Overall security of a giga-cloud will be better than the security of a local deca-cloud.  But — and this is a big but — there is hundred million times more data in a giga-cloud and therefore its breach is a hundred million times more valuable.  Sure, some local clouds will be hacked, but it’s not very profitable (unless you’re a celebrity who likes to take nude selfies).


Examples of Local Clouds

LocalCloudWhen does it actually make sense to use a local cloud?  One great way to characterize some types of local clouds is by their scope:  a single idea that groups all the nodes in the cloud.

Personal local cloud: (also called a “personal area network”) There are potentially as many personal, deca-clouds as there are people.  The  cell-phone is the leading candidate for the compute node in this network.  But I can envision that we carry another, more powerful and probably somewhat more bulky, compute node device that lives out of sight in a backpack or purse.  Other nodes in this cloud would be watches, heart-rate monitors, etc.  But importantly,  these personal clouds could be isolated and independent from all other clouds (based on personal preferences).  The bulk of the data never needs to leave this cloud.  Hacking this cloud gives the hacker only one person’s data, which dramatically limits the hacker’s value.  Getting data on millions of people, requires hacking millions of independent personal clouds.
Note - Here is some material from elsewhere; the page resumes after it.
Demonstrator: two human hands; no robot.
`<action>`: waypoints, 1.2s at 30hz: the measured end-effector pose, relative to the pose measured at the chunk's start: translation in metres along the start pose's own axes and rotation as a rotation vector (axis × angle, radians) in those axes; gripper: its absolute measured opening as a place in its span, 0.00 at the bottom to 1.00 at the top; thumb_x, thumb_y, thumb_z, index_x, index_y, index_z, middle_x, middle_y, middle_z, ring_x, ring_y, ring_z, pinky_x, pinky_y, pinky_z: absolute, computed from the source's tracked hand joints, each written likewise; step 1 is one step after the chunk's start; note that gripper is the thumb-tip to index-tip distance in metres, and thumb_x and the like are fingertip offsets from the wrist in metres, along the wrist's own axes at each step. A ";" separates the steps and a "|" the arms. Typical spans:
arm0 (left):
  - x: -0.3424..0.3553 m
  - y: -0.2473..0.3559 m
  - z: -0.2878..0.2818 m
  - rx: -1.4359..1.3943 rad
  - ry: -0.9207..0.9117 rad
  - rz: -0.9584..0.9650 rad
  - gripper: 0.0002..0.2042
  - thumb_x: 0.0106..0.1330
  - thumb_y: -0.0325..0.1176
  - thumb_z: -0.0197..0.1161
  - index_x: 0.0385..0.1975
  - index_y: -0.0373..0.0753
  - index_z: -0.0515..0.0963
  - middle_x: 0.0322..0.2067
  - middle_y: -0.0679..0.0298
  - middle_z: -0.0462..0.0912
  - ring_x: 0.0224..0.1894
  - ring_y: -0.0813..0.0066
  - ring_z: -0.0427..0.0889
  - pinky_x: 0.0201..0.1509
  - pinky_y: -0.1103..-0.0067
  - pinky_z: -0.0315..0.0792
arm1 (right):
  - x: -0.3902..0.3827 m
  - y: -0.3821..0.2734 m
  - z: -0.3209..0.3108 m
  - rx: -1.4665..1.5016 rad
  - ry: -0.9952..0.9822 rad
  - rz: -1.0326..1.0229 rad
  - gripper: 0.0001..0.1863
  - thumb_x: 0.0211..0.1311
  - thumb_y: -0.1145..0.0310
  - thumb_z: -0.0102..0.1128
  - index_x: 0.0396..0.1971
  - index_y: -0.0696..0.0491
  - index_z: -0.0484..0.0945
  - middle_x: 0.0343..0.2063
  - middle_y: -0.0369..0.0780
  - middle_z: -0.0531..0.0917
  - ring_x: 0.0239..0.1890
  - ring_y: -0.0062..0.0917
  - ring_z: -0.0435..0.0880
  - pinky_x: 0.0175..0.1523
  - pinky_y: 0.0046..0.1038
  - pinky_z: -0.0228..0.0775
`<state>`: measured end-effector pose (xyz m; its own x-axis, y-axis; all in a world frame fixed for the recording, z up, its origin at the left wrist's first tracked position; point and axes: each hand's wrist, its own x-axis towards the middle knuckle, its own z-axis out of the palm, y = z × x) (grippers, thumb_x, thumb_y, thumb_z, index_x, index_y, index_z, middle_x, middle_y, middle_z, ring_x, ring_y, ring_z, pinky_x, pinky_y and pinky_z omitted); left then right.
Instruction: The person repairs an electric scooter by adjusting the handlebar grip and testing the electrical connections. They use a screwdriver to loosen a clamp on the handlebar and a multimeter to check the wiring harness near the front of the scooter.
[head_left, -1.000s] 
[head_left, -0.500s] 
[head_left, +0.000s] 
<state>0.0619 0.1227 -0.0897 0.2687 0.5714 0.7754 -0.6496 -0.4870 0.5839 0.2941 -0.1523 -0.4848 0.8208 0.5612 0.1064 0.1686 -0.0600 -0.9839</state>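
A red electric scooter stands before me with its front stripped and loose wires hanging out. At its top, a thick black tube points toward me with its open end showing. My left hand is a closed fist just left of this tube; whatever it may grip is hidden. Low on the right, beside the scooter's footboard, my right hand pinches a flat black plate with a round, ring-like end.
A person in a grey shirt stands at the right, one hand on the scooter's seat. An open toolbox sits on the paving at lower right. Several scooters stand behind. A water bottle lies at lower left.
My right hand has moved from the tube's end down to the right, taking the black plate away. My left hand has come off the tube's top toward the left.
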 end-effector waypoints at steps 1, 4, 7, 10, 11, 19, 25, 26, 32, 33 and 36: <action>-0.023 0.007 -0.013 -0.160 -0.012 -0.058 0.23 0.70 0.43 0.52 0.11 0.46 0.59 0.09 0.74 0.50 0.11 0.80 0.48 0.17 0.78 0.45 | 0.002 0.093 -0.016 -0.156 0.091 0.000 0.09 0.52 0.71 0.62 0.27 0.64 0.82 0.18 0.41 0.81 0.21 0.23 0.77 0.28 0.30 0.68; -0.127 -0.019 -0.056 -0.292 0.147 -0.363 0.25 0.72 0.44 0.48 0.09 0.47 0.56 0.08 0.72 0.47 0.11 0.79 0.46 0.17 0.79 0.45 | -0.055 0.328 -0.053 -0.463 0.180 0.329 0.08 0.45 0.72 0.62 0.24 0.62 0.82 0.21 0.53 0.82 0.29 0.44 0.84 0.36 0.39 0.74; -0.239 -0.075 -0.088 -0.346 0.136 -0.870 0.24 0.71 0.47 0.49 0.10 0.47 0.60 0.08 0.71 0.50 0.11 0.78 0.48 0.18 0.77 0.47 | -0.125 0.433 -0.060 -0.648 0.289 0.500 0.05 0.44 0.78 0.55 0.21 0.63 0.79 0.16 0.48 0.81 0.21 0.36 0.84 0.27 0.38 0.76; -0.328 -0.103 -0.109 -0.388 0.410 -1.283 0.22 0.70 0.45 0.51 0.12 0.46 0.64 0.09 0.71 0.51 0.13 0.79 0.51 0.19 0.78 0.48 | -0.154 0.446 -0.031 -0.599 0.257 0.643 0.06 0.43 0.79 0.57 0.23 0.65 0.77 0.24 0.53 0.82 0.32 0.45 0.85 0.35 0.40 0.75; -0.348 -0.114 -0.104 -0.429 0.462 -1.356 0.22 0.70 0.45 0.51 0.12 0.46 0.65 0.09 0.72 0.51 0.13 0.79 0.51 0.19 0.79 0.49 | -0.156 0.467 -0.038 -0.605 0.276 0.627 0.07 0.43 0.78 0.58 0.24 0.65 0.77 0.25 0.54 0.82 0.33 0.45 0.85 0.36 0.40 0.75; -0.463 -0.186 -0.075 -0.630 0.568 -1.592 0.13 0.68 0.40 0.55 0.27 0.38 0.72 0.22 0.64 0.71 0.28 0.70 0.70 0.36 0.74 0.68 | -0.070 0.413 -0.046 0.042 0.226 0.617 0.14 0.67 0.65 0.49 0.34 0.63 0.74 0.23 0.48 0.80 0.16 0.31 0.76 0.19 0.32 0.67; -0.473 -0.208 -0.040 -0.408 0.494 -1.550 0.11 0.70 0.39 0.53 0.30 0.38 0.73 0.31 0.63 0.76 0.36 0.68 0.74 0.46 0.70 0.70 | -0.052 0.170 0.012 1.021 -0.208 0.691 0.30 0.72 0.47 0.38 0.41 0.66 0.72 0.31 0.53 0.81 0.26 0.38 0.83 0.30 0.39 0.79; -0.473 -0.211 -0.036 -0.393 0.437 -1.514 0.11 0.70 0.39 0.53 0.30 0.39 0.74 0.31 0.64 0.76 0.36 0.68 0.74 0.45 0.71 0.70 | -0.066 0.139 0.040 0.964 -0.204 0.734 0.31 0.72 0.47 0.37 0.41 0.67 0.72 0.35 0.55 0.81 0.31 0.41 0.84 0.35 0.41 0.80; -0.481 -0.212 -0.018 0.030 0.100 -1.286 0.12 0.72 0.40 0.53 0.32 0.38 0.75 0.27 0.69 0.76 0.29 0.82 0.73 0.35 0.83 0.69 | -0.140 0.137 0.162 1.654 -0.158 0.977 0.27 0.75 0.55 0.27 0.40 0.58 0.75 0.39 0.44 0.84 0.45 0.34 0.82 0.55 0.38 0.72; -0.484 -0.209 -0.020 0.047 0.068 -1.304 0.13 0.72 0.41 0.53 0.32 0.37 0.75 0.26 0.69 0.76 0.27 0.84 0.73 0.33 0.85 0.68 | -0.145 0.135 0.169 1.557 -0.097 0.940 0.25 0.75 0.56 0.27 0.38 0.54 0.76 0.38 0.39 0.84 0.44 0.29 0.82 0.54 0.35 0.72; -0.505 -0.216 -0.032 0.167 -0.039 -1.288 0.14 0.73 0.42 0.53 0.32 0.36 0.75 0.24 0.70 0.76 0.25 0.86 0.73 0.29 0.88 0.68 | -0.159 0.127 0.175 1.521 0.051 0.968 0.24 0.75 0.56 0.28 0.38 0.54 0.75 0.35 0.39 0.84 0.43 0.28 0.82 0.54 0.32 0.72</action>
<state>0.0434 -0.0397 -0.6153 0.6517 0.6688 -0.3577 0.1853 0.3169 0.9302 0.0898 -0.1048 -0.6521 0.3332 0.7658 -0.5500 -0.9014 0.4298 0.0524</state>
Car cloud:  This is a small deca-cloud (10) or hecto-cloud (100) that is local to a single car or vehicle.  The master compute node is contained somewhere in the car chassis.  It also contains nodes for the dashboard display and all kinds of other cool features.  Existing cars already have multiple (hundreds) of on-board computers that could in connected to the car’s cloud.  The most recent CES conference contained lots of interesting, new automobile functions, and all of these should be included in the car’s local cloud.  Again, if we localize most of the car cloud’s data to the car, privacy is enhanced.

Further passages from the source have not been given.